I make this pie as soon as the peaches are good enough. Once they start hitting the markets, I buy one at a time, patiently trying them out. I wait for the really good ones to arrive, which is almost always early to mid-June, just when the blueberries in my blueberries are starting to ripen.

The Gulf Coast is hot and humid, so this cold and fresh peach pie is just what you want at the end of a light meal or to accompany a nice cup of coffee or tea. Laid back and unpretentious, it’s summer in dessert.

This pie tastes amazing and it does not take long to prepare. The only time-consuming part is peeling and slicing the fresh peaches, but at this time of year there’s usually someone around who won’t hesitate to help me out. I also love that I can pre-bake pie crust in my toaster oven so I don’t have to heat the whole house.

As long as the peaches are perfect, this pie is synonymous with the jubilant but languorous, carefree and fleeting moments of summer. This is then refreshing and then light. The only thing you might want to add is a dollop of whipped cream or a scoop of ice cream.

Every year I think I’ll be smart and freeze some of those glorious summer peaches, but I never do. Instead, I just enjoy them while they last. Like summer days, returning friends and early morning paddleboarding – enjoy it while it lasts.



More than anything else, you need the perfect peaches for this recipe. They should be juicy, tree-ripened, and sweet. I think the best summer peaches come from Georgia, South Carolina or Texas, but I don’t pretend to know everything.

You should be able to smell the peach aroma, but they shouldn’t smell so strong that they’re on the verge of “burning out”, i.e. overripe and about to rot.


You can use good old cornstarch for this pie, but feel free to use arrowroot or tapioca (cassava) starch. If you are using tapioca starch, you should use twice as much as cornstarch or arrowroot.

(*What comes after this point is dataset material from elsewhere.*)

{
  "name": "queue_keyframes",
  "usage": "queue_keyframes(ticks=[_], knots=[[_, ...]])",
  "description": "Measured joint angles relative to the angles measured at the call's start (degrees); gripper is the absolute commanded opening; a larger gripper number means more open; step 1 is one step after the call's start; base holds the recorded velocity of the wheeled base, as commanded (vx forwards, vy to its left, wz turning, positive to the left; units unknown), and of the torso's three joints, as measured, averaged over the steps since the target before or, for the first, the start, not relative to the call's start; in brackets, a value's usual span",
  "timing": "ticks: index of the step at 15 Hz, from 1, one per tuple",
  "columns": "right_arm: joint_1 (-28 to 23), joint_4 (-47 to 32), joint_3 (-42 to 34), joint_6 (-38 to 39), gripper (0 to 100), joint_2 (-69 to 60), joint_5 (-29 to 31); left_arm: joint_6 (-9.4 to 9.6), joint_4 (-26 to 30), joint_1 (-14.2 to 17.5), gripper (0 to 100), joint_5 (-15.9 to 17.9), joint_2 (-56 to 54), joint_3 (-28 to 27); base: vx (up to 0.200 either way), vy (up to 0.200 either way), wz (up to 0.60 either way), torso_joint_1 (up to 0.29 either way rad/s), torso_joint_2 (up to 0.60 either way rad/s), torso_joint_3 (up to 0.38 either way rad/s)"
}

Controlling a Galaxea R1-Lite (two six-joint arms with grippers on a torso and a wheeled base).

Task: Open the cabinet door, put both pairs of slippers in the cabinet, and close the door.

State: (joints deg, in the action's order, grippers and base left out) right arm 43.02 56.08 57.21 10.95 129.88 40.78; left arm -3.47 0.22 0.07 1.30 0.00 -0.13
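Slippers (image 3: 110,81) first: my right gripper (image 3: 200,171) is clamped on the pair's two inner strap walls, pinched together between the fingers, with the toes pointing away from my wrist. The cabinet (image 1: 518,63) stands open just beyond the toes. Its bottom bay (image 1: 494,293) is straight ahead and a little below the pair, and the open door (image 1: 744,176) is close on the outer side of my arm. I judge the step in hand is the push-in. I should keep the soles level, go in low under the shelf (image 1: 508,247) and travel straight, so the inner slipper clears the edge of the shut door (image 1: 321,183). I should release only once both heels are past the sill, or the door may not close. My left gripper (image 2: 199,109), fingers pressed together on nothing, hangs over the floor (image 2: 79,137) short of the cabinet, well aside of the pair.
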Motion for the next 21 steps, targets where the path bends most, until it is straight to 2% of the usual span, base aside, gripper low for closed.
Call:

If you have a neutral-tasting homemade pie crust that you would like to make for this pie, feel free to do so. But feel free to use a regular frozen store-bought crust.

Don’t use an overly flavorful crust like graham crust, but anything plain is fine.

The only essential thing? Pre-bake your crust and let it cool.


5 cups peeled and sliced ​​fresh peaches, plus

1 cup additional peeled and sliced ​​fresh peaches (for garnish)

2/3 cup sugar or equivalent sweetener of choice

2/3 cup water

2 tablespoons cornstarch or arrowroot

1-2 tablespoons Cointreau, Grand Marnier or peach schnapps

1 pre-baked pie crust, cooled


  1. In a blender or food processor, blend 1 cup peaches with 2/3 cup water. Blend until completely smooth. Add additional water to the mixed peaches to measure 1 1/2 cups.
  2. Mix sugar and starch. In a saucepan, pour 1 1/2 cups of mixed peaches and water, then stir in the combined sugar and starch.
  3. Cook and stir over medium to low heat until thick and bubbly. Continue to simmer 2 more minutes.
  4. Remove from the heat and stir in the liqueur.
  5. Leave to cool for 10 minutes without stirring.
  6. Spread 1/4 cup filling over bottom and sides of pie crust.
  7. Place half of the sliced ​​peaches in the pie crust.
  8. Spread half of the filling over the peaches.
  9. Place the remaining half of the peaches on top.
  10. Spread the rest of the filling over the peaches, making sure they are all covered. Refrigerate at least 2 hours.
  11. Serve with fresh whipped cream or ice cream.